If I truly want to live in Chat, and want to record and collaborate in one place, then I need to use the Chat tool to both talk about things as well as use it as my operations interface.  Since our chat tools are made to write text, they can be used pretty easily as a command line interface.  If we make all of the basic operations tasks into scripts that can be run from within the chat window, we could all see things happening real-time.

Meet the Chat Bots

ChatOps is not ChatOps without bots.  Bots enable us to receive information, like alerts, in push notification fashion.  They enable us to query for current status.  And they enable us to run common tasks without becoming experts in every tool.  This is what enables us to live in our chat. And since chat can be organized by function or initiative, and membership can be controlled, it allows us to focus on the task at hand.

DevOps without the DevOps

Everyone’s got their opinion of DevOps, but I’ll share mine.  This was a rudimentary organization solution to the divide between development and operations. Nix operations and make the developers do it.  It was simple but transformative and effective.  But it forces great developers to learn full stack, which is less than optimal, and potentially can lead to churn of the most talented developers.  With ChatOps, we can enable developers to see status, push code, and do other “ops-y” tasks, without forcing them to learn all the tools and engineer all the systems.

Long Live SRE

By creating a simplified toolset of commands specifically for them, our SRE teams can collaborate with development teams and enable them, without forcing them to take pager duty, and without  slowing them down.  This allows the benefits of DevOps while still allowing team members to contribute where they are strongest.  This enables an SRE organization to exist without recreating the issues that occur when there is a divide between Development and Operations.

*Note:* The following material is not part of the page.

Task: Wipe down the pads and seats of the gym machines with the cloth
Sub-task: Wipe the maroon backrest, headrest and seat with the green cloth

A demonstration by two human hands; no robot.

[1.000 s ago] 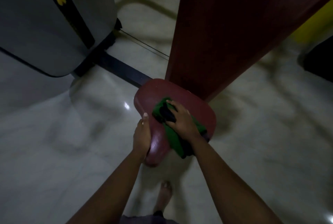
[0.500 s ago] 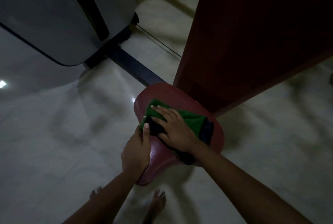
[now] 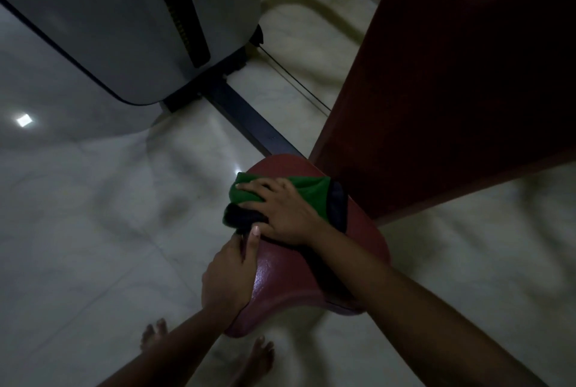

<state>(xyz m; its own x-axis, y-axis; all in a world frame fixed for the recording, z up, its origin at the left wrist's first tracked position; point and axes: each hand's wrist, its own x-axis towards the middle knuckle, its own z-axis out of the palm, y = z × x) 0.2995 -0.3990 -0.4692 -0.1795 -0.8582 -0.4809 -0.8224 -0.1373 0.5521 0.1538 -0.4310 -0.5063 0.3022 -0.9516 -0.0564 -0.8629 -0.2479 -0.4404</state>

ChatOps Example – Hello World

This is easier to understand by example, so I’ll mock a real world situation with the world famous Hello World example.  So, imagine you are running an SRE team responsible for keeping your company’s Hello World web site up and running, and working with the developers who need to push changes to font type, size, and color all day long.  How could ChatOps help you?  For this example I’ll use Foggy, our chat bot. Well, we first want to make sure we know that our site is available to the world.  So we set up an external DNS based health check to helloworld.fogops.io.  If the check fails, we are in urgent crisis, so we make sure to alert on it.  We page the on-call SRE, but we also notify our chat bot, and our chat bot posts the alert in our  #hello-world-ops slack channel.  The event is effectively logged with time stamp for the team to use later, without having to dig through log files or log in to the monitoring system.  Only #hello-world-ops alerts are posted here, so everything we see is in context to the initiative, which is to maintain the best hello world site known to man. The team begins troubleshooting the problem.  They check the status of the web server with a quick slack command and get the OK that the web server is up and running, but can’t establish a connection to the database. The team checks status of the database server and finds the problem.   Looks like our SQL service died.  Foggy can handle this one for us…

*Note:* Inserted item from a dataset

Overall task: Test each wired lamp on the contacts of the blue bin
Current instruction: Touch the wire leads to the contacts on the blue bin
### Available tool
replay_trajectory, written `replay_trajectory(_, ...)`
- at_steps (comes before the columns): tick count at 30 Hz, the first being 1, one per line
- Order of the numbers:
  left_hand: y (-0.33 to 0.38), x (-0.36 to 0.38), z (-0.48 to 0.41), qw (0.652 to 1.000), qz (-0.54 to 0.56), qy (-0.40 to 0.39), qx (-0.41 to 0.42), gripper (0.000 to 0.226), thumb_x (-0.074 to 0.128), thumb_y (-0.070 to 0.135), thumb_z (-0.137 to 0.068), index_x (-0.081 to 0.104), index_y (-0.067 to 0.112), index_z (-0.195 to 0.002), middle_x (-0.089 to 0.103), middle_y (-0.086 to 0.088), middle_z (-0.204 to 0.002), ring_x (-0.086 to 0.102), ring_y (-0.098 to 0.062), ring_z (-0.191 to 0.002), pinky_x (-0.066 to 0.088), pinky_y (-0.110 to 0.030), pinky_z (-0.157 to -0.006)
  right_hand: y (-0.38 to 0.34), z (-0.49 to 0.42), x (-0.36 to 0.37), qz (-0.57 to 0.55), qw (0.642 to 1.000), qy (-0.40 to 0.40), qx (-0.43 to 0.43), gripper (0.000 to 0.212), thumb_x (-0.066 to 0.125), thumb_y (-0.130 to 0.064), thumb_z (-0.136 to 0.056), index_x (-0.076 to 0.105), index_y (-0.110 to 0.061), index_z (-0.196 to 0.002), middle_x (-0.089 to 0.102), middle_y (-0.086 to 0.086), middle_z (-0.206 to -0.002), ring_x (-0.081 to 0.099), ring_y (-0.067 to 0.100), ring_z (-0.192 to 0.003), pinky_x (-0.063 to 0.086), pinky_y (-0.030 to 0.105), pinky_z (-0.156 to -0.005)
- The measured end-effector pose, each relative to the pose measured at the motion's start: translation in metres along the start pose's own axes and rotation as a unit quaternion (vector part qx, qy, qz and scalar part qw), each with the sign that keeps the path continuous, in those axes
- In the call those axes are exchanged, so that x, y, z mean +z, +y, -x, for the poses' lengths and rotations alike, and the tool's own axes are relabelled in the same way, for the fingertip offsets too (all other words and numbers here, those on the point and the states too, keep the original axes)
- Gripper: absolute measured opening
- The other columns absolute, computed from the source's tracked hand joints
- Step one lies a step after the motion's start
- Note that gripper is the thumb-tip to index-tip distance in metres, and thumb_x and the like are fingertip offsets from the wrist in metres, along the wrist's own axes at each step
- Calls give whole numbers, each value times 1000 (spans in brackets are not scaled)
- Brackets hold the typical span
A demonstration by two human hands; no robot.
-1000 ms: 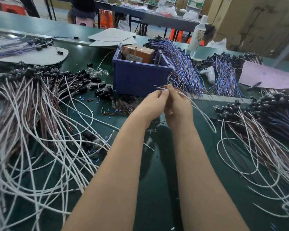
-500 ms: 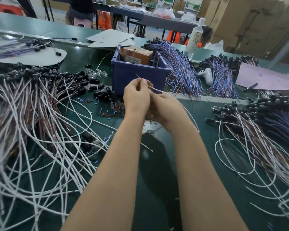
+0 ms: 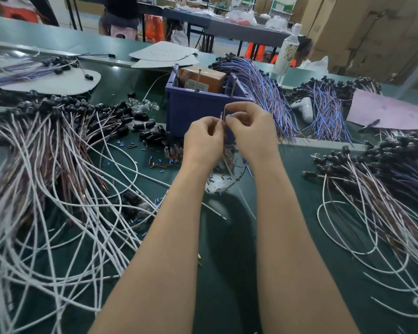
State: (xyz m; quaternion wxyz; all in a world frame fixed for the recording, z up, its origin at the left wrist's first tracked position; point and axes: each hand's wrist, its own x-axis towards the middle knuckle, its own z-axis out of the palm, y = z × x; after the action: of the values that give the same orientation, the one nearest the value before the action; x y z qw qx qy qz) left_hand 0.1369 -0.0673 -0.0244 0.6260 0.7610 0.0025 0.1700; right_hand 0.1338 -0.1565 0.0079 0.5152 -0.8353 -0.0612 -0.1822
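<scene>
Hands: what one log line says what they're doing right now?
left hand: pinches wire ends | right hand: pinches them too | place: before blue bin | contacts: untouched

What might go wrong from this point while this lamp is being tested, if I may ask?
1. The left hand and right hand pinch the thin lead ends very close together, so they may touch each other rather than separate contact pins on the blue bin.
2. Anything trailing below the hands could snag the cut scraps before the bin.

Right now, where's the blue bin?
Head view, centre: the blue bin stands just beyond the left hand and right hand, blue-wired lamp bundle at its right side.
</scene>
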Motion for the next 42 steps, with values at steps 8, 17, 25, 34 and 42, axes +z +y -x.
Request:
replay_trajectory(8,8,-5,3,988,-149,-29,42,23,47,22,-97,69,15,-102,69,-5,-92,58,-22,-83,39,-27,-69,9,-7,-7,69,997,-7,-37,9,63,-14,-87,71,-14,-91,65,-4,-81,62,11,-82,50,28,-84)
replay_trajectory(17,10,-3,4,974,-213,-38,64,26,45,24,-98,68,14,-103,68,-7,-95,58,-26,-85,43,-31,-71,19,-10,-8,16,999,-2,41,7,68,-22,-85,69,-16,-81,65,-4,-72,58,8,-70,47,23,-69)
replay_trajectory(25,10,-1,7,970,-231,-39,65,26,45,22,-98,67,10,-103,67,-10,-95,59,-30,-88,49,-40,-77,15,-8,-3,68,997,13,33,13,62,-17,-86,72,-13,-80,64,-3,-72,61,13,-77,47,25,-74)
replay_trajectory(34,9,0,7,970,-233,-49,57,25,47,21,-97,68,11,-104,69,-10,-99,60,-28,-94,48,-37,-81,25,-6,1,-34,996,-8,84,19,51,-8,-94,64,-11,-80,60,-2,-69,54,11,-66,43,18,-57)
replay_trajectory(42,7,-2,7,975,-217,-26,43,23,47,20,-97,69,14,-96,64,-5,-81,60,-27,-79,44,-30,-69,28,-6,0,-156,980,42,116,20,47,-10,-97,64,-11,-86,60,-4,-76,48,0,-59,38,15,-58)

The team completes the fix, the site comes back up, and the monitoring system posts the green light to confirm. The dev team is happy their site is back up, and they immediately push a new font. This is a pretty simple example, with the goal of helping get your creative juices going.

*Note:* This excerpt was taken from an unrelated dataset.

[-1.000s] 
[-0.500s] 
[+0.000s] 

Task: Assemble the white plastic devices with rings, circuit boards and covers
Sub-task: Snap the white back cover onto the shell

FogOps – Powered by ChatOps

Our FogOps operating model is built around the close collaboration between our SRE team and your Development team.  I could not find a better engagement methodology than ChatOps.  Foghorn has embraced ChatOps. We enable our customers’ development teams to push code, see alerts, and communicate with the SRE team, all while being able to focus on development and get out of the rut of trying to stay current on every cloud, integration, deployment, monitoring, and configuration management technology.    We bought into ChatOps.  Will you?